At the Monday, January 30th Information Meeting, Sue Roust, Interim City Clerk, presented public input research she collected through contacting various jurisdictions used by the HR Department for salary benefit comparisons. Roust stated that Sioux Falls' community standards are towards much more openness and public input than most other places.

Public input standards usually relate to the following:
  • Requirement to sign up in advance.
  • Allowing public input on non-agenda items.
  • Allowing a response to a citizen comment/input.
  • When should public input be allowed on a public council meeting agenda?
As Roust said, Sioux Falls city government and the SF School District lean towards more openness and public input than most other jurisdictions she looked at in her research. Some jurisdictions require sign up before the meeting starts; one jurisdiction requires a citizen to fill out a request by Wednesday Noon before a Monday council meeting. Omaha, Minneapolis, St. Paul, and Bismark don't allow public input on non-agenda items. Sioux City allows public input at the end of their meeting. Cedar Rapids allows public input after a public hearing.

Councilor Jamison asked for information regarding Aberdeen and Rapid City which was left off the research because it was not on the HR comparability list. I went out and looked at these two websites.
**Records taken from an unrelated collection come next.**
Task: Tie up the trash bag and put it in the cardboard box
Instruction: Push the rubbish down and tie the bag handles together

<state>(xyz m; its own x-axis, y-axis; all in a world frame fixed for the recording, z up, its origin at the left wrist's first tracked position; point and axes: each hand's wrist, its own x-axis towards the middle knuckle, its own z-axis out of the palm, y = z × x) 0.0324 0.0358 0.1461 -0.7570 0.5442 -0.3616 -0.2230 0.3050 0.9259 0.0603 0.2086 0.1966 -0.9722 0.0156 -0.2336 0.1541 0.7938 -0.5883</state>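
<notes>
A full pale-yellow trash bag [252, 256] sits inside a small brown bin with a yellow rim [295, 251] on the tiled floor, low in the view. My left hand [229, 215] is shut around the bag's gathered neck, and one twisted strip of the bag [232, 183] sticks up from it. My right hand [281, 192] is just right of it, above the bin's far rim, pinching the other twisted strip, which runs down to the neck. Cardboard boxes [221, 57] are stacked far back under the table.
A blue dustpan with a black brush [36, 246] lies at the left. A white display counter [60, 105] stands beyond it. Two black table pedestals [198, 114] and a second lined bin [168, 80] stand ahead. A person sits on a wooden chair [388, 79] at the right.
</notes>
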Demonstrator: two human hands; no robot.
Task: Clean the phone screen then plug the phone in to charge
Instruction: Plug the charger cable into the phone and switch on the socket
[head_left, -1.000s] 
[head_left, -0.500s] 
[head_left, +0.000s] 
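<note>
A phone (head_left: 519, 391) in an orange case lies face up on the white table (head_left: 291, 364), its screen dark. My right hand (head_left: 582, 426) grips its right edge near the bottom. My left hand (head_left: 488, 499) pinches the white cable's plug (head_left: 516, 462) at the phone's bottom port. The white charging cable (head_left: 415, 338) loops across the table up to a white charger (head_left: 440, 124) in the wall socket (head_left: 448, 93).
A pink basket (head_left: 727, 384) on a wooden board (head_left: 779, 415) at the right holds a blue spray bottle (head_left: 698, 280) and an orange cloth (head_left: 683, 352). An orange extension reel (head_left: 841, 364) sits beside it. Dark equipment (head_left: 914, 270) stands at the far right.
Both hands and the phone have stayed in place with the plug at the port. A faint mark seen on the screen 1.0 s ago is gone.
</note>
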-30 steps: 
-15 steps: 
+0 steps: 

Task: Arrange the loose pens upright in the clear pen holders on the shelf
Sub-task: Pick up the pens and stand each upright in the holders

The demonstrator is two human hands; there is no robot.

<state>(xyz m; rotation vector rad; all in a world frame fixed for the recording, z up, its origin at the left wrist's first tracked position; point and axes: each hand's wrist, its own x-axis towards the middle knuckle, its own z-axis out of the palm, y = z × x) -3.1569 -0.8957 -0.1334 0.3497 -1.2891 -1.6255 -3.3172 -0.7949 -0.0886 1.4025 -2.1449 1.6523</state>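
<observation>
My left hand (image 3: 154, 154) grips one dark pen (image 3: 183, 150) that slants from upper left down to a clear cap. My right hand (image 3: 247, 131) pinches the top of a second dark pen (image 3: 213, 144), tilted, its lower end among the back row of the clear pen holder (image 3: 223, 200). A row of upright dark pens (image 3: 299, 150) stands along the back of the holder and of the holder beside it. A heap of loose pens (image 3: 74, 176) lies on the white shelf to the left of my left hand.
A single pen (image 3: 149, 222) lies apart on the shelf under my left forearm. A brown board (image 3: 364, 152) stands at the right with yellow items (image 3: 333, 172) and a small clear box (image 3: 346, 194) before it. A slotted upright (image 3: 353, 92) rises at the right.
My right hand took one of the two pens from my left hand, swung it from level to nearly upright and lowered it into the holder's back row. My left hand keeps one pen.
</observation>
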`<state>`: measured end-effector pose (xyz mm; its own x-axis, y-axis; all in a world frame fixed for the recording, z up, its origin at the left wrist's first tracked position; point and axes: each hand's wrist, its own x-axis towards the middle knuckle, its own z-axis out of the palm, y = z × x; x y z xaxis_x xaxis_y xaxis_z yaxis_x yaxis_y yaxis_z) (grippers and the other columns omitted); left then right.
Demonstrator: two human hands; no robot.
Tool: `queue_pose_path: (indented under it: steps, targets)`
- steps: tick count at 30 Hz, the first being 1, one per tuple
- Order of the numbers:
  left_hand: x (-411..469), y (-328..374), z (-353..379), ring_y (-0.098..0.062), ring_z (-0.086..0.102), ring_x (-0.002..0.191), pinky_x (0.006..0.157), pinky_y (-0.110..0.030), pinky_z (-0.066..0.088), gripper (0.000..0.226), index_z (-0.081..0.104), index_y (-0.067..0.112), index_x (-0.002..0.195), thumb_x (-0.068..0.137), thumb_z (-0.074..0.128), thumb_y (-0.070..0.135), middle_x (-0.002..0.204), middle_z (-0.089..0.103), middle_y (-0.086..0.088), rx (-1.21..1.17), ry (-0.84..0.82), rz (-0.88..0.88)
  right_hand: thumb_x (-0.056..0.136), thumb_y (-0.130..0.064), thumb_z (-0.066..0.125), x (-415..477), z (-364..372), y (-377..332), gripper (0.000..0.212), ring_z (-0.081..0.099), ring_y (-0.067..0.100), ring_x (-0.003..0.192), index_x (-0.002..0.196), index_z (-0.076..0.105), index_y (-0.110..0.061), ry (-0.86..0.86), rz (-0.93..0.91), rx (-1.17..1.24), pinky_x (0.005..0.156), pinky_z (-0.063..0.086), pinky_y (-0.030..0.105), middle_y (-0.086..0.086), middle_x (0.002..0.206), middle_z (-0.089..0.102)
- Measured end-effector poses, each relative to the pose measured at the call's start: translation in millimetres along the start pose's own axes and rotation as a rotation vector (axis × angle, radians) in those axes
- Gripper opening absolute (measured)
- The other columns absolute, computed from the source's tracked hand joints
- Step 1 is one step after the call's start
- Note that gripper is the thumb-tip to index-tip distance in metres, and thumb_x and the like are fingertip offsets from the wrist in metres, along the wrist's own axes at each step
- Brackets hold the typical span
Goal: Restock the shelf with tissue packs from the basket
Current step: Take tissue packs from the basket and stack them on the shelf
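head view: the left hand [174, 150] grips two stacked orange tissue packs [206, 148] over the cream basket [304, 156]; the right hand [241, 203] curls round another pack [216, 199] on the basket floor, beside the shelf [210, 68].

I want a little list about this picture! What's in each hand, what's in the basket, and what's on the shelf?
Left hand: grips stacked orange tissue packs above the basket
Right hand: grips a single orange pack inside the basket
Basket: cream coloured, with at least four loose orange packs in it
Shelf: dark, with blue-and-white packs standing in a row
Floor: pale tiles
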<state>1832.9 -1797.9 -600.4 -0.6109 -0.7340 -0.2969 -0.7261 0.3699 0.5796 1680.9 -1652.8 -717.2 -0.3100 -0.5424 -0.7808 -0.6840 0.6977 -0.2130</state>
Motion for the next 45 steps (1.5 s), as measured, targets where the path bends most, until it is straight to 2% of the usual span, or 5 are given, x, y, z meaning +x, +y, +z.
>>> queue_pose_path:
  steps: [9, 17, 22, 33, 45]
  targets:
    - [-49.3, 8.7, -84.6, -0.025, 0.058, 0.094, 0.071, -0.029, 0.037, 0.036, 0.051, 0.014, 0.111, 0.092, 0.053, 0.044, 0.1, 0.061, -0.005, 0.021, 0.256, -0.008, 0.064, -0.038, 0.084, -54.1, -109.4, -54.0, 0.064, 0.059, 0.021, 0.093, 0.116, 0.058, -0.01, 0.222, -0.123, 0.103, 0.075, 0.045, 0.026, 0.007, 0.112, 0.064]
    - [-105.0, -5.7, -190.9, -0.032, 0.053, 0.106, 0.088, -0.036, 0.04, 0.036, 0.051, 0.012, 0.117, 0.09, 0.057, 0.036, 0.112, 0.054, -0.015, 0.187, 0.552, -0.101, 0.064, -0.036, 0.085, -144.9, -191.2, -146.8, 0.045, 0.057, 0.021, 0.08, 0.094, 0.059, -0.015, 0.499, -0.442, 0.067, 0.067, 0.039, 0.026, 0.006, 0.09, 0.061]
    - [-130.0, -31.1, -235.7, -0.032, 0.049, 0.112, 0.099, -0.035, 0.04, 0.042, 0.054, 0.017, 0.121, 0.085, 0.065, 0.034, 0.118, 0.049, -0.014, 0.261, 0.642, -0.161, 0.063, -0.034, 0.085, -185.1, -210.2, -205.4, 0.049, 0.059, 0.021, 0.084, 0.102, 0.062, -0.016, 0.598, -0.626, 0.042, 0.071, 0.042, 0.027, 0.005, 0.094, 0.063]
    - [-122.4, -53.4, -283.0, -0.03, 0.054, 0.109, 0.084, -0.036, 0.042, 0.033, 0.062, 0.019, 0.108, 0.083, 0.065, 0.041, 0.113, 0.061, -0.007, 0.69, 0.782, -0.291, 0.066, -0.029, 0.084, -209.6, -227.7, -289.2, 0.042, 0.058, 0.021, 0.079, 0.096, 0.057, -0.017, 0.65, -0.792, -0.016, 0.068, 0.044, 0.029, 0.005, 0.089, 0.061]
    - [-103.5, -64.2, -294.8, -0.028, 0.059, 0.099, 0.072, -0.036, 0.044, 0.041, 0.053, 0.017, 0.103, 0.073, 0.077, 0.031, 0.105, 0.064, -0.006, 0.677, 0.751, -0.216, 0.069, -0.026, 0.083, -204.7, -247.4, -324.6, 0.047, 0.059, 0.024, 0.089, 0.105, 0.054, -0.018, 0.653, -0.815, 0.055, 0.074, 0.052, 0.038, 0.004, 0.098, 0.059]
  • The City of Aberdeen provides an open forum from 5:30 p.m. to 5:40 p.m. which occurs after the Proclamations and before the Consent Agenda approval. The rules for the Open Forum are printed right on the agenda. It says that the Open Forum provides an opportunity for the public to address the city council with concerns, questions or comments on items which are not on the agenda. They have sign up prior to the start of the meeting. A majority of the council can agree to extend the time period. Presentations cannot exceed two minutes in duration. The forum cannot be used to make personal attacks, air personality grievances or make political endorsements. It cannot be used as a time for problem solving or reacting to comments made.
  • The City of Rapid City allows for General Public Comment after the adoption of the agenda and presentation of awards and recognition and before the consent agenda. The official agenda states it is a time for members of the public to address or express concern to the council on any issue not on the agenda.
Conclusion?  It depends on the community and the standards that jurisdiction wishes to impose on its citizenry. You can research jurisdictions all over the country and come up with variations on how local government handles public input.  What is important is what level of open government do you want in this community? Elected officials, in my opinion, set standards on public input based on a tolerance scale. That is, their own tolerance scale. They can tolerate public input as long as it does not address a concern or criticism about their own actions.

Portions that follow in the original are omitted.